Dr. Adalja says, however, that Omicron may be able to evade the vaccine on some level. “Of all the variants, this is the one that seems to come closest to the threshold for a need for a reformulation [of the vaccine]—if it spreads more widely and causes a problem,” he says.
New COVID-19 vaccines are already in development
It's unclear at this point if they'll be needed, but COVID-19 vaccine makers say they're already working on vaccines that would specifically target Omicron. Moderna's Chief Medical Officer Paul Burton told NBC News that his company has already started work on this, and Pfizer and BioNTech said they could develop a vaccine that targeted Omicron-within six weeks. Initial batches would be available to ship initial batches within 100 days if needed, the companies said.
Johnson & Johnson also said in a press release that it can create an Omicron-specific vaccine if needed.
But, with all of the news around Omicron, doctors stress that there are a lot of unknowns, including whether Omicron will spread more widely or fizzle out.
“At the end of the day, I think we’re going to be OK,” Dr.
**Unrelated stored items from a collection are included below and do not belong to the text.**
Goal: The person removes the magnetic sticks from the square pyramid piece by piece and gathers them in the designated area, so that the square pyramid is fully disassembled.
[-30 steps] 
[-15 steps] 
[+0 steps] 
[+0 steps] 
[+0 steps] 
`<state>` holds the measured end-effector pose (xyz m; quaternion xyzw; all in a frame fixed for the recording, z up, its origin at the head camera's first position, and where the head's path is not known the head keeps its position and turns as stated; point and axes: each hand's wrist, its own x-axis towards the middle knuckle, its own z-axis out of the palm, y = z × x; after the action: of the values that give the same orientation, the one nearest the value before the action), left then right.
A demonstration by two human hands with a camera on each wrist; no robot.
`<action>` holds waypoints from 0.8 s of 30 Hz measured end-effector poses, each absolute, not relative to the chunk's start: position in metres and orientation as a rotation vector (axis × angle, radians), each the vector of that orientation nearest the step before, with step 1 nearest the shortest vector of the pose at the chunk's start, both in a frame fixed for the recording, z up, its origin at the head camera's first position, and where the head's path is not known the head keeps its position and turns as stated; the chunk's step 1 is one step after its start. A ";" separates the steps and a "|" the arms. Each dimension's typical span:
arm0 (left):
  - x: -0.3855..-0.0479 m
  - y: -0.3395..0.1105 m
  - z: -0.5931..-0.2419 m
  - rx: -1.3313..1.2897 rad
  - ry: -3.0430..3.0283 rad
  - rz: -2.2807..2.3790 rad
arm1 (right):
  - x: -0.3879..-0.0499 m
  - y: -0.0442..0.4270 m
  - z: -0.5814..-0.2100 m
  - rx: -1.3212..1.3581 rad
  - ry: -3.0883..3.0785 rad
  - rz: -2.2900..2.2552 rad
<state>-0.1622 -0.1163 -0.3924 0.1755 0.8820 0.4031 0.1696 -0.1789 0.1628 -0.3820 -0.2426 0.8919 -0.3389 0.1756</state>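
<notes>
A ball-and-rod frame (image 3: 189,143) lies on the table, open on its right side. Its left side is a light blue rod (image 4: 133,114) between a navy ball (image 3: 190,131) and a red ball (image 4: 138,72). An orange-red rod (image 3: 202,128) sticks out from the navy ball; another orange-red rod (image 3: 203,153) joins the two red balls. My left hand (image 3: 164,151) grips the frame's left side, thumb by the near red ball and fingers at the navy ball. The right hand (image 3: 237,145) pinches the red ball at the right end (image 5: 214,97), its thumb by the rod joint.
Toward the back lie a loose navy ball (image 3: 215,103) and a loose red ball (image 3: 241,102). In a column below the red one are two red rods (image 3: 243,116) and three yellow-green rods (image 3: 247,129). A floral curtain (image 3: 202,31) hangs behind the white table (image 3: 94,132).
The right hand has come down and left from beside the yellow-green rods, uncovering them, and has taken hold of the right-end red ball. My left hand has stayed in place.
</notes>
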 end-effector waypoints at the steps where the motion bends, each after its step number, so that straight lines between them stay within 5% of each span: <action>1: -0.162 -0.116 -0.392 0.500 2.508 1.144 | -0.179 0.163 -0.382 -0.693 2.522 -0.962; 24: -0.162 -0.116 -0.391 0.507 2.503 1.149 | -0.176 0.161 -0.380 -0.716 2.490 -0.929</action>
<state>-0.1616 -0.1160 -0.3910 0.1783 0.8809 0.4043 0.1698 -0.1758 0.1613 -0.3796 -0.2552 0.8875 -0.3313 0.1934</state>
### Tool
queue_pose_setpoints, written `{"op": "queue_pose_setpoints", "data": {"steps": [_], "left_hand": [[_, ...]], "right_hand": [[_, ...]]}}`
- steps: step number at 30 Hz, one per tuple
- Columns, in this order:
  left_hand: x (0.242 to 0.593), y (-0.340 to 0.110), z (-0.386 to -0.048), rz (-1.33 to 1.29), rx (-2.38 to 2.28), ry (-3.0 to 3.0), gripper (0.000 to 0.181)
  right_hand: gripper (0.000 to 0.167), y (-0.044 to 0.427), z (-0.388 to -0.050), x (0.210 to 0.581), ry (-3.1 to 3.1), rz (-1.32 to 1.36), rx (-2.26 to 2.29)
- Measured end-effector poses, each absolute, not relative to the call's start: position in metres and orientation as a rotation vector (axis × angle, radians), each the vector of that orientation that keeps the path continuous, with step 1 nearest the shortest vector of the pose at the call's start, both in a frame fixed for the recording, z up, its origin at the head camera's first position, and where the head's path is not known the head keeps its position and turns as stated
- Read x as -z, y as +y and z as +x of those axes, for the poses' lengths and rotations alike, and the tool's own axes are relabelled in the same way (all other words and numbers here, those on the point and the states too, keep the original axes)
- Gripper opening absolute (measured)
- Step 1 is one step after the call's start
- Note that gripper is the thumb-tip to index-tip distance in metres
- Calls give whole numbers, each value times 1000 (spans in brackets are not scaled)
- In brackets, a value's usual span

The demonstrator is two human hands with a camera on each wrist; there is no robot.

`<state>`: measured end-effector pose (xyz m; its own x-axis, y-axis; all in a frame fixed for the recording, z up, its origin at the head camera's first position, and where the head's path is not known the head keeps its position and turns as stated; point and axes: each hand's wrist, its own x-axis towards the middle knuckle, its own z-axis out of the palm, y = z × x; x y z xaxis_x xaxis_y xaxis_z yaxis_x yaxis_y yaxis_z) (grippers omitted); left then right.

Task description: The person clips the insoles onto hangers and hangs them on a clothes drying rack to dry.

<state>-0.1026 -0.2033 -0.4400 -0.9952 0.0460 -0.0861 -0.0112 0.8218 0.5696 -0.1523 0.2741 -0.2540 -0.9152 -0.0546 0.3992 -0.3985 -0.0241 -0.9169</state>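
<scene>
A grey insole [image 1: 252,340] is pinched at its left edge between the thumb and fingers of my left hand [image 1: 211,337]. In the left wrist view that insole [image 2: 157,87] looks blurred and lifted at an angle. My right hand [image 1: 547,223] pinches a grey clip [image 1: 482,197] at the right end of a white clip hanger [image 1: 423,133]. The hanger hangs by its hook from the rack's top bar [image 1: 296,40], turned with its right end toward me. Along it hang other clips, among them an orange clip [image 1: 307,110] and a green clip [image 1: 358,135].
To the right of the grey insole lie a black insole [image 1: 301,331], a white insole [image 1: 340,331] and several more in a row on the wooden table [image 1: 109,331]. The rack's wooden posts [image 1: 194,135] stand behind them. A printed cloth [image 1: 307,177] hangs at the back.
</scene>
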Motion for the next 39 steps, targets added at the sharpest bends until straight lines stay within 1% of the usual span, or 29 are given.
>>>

Russo says. “I don’t think the sky is falling just yet.”
This article is accurate as of press time. However, as the COVID-19 pandemic rapidly evolves and the scientific community’s understanding of the novel coronavirus develops, some of the information may have changed since it was last updated. While we aim to keep all of our stories up to date, please visit online resources provided by the CDC, WHO, and your local public health department to stay informed on the latest news. Always talk to your doctor for professional medical advice.